The Ektroverde gigs are nearly wholly improvised acts nowadays. We have been playing with two basses live (Jussi and Markku Peltola from a band performance group Motelli Skronkle) and two guitars (me and Circle's new guitarist Jyrki Laiho) and Mika Rintala on all kinds of electronics and the Finland's freakiest-out talent Mika Rättö on keyboards and vocals, sometimes (his own band is called Moon Fog Prophet, which is worth checking out) and a drummer Tomi Leppänen from Aavikko (Finland's instruMental groove-act number one. The result is a web of sounds and rhythms, softer and more easy-going than Circle. I hope a couple of live shows from this line-up will be released in the future. In fact the live sequence on Pingvin is played with a very similar line-up, but with only one bass guitar. I think the live shows are now even better.

So, I consider you find this whole thing quite a mess. But that's how the things have been developing nowadays: playing with different people in the search of new rhythms and motions. But behind all, I think is Jussi's vision about music and his eagerness to arrange new kinds of situations for himself and others. Of course anyone just can't jump in. Playing in Ektroverde is constant "tuning in", and that's very interesting and sometimes hard. Circle has always been much more rigid band: not too much improvisation, like a train that has developed its own consciousness on the way somewhere.

AI: Any performances/tours outside Finland?

TE: Yep, we haven't been touring much abroad, two gigs in Germany, one in Denmark and one in Sweden with Circle and one gig in Belgium with Ektroverde (ten days holiday).

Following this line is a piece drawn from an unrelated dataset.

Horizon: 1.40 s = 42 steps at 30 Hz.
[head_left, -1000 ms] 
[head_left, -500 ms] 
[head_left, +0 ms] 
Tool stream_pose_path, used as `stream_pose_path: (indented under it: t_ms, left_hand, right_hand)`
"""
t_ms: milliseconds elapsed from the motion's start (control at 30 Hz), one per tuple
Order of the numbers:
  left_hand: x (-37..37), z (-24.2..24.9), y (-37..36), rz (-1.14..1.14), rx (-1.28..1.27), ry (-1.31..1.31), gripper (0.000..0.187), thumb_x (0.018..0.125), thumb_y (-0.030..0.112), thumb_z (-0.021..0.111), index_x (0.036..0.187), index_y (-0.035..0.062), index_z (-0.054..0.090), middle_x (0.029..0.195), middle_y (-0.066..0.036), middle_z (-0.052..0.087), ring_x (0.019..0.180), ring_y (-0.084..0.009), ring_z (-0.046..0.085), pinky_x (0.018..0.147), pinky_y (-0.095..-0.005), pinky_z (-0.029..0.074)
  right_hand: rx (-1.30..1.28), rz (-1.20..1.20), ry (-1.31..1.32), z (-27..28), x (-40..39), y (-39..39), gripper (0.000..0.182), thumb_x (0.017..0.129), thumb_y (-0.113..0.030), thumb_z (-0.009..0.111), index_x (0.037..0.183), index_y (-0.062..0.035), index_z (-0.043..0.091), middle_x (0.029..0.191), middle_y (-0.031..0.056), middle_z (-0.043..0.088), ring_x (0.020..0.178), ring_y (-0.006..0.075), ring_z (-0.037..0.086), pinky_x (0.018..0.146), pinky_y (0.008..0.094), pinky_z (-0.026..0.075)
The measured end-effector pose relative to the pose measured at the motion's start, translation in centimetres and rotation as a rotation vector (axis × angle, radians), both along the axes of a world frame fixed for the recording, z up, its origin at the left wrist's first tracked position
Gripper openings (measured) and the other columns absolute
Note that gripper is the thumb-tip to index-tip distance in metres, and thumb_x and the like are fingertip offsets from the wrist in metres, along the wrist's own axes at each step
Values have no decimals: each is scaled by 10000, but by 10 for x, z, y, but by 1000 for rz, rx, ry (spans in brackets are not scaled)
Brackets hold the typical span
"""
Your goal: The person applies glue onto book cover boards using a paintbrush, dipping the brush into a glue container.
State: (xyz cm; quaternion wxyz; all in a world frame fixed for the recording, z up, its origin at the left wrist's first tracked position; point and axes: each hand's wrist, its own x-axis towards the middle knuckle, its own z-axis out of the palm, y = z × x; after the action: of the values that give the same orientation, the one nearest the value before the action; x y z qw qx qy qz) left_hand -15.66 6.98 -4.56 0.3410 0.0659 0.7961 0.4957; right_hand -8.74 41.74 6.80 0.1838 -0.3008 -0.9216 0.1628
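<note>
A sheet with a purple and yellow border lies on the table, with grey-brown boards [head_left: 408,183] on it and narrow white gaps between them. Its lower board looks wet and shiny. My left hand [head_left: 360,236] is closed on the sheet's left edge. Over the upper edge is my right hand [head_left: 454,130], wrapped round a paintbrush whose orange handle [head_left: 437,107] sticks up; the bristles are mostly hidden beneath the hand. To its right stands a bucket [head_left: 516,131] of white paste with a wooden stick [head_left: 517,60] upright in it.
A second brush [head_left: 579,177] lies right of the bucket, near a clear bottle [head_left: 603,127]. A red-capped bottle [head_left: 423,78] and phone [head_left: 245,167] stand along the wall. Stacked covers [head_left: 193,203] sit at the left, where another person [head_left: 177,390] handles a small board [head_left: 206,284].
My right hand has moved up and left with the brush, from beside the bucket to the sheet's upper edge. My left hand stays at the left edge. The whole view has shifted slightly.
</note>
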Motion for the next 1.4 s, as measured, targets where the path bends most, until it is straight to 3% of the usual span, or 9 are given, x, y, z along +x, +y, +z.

I think there is constantly some plans about touring Europe or the States with Circle but, but nothing is sure yet.

AI: Are the bonus tracks on Kollekt previously unreleased?

TE: I think there are two songs on Kollekt wholly unheard before: Superb and Aspirites from Meronia sessions. Some of the versions are different from the original releases (Ed-Visio is from the Point sessions, it was recorded anew for Meronia and Point is an alternate mix with different vocals).

AI: I also noticed that vocals are more prominent on the early Kollekt material, and now Circle is primarily an instrumental band. Did you decide that vocals didn't fit the music? Any plans to re-introduce vocals in the future?

TE: Vocals will be heard on Ektroverde and Circle releases in the future, too, but I think they won't be as integral part of the music as they were on those early days. Singing just doesn't seem to have same kind of place in our music anymore. But who knows, maybe we'll start to experiment with human voice too.

AI: Any final news or future events you would like to share with our readers?

TE: Circle's line-up has changed after Pori. Jussi plays now bass guitar, me and Jyrki Laiho are on guitars, Teemu Niemelä on keyboards and Janne Peltomäki on drums, so we're five members now.